It is possible to convert the trajectory file to a Pandas DataFrame (pickle file) with the following: biceps.toolbox.npz_to_DataFrame

Trajectory information
Key	Short Description
`rest_type`	list of strings for each restraint type.
`ref`	list of strings for each reference potential types
`allowed_parameters`	list of numpy arrays containing the allowed range of nuisance parameters with shape (m,n)
`sampled_parameters`	list of numpy arrays containing the counts of nuisance parameters sampled for each restraint with shape (m,n)
`trajectory_headers`	e.g., [step, energy, accept, state, [nuisance parameter index]]
`trajectory`	list of values—see `trajectory_headers`
`sep_accept`	list of separated acceptance ratios with shape (n+1,)
`traces`	list of sampled nuisance parameters with shape (n)
`state_trace`	list of sampled conformational state index

n is the number of allowed parameters
m is the number of restraints

Analysis¶

class biceps.Analysis(outdir, nstates=0, precheck=True, BSdir='BS.dat', popdir='populations.dat', picfile='BICePs.pdf', verbose=False)¶

A class to perform analysis and plot figures.

Parameters

nstates (int) – number of conformational states
trajs (str) – relative path to glob ‘*.npz’ trajectories (analysis files and figures will be placed inside this directory)
precheck (bool) – find the all the states that haven’t been sampled if any
BSdir (str) – relative path for BICePs score file name
popdir (str) – relative path for BICePs reweighted populations file name
picfile (str) – relative path for BICePs figure

Analysis.plot(plottype='hist', figname='BICePs.pdf', figsize=None, label_fontsize=12, legend_fontsize=10)¶

Plot figures for population and sampled nuisance parameters.

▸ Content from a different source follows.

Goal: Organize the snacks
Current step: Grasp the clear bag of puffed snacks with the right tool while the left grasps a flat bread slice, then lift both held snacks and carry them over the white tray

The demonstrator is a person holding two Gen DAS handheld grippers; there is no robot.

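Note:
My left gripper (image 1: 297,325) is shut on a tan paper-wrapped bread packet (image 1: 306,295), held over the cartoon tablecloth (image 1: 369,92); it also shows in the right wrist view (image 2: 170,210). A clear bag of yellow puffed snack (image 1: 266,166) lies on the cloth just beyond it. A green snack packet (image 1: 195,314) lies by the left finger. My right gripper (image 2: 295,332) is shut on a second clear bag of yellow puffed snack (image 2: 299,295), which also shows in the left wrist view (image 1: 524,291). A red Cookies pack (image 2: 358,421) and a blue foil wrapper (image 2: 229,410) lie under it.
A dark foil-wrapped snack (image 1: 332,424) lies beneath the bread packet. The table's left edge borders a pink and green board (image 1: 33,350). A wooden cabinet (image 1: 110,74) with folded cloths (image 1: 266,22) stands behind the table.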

Parameters: show (bool) – show the plot in Jupyter Notebook.

Convergence¶

biceps.convergence.exponential_fit(autocorrelation, exp_function='single', v0=None, verbose=False)¶

Calls on single_exp_decay (‘single’) or double_exp_decay (‘double’) for an exponential fitting of an autocorrelation curve. See SciPy curve fit for more details.

Parameters

autocorrelation (np.ndarray) – the autocorrelation of some timeseries
exp_function (str) – default=’single’ (‘single’ or ‘double’
v0 (list) – Initial conditions for exponential fitting. Default for ‘single’ is v0=[0.0, 1.0, 4000.]=[a0, a1, tau1] where \(a_{0} + a_{1}*exp(-(x/ au_{1}))\) and default for ‘double’ is v0=[0.0, 0.9, 0.1, 4000., 200.0]=[a0, a1, a2, tau1, tau2] where \(f(x) = a_{0} + a_{1}*exp(-(x/ au_{1})) + a_{2}*exp(-(x/ au_{2}))\)

Returns

the y-values of the fitted curve.

Return type

yfit(np.ndarray)

biceps.convergence.compute_autocorrelation_curves(data, max_tau, normalize=True)¶

Calculates the autocorrelation for a list of arrays, where each array is a separate time-series.

Parameters

data (list) – list of separate timeseries
maxtau (int) – the upper bound of autocorrelation lag time
normalize (bool) – to normalize

Returns: np.ndarray

biceps.convergence.g(f, max_tau=10000, normalize=True)¶

Calculate the autocorrelaton function for a time-series f(t).

Parameters

f (np.ndarray) – a 1D numpy array containing the time series f(t)
maxtau (int) – the maximum autocorrelation time to consider.
normalize (bool) – if True, return g(tau)/g[0]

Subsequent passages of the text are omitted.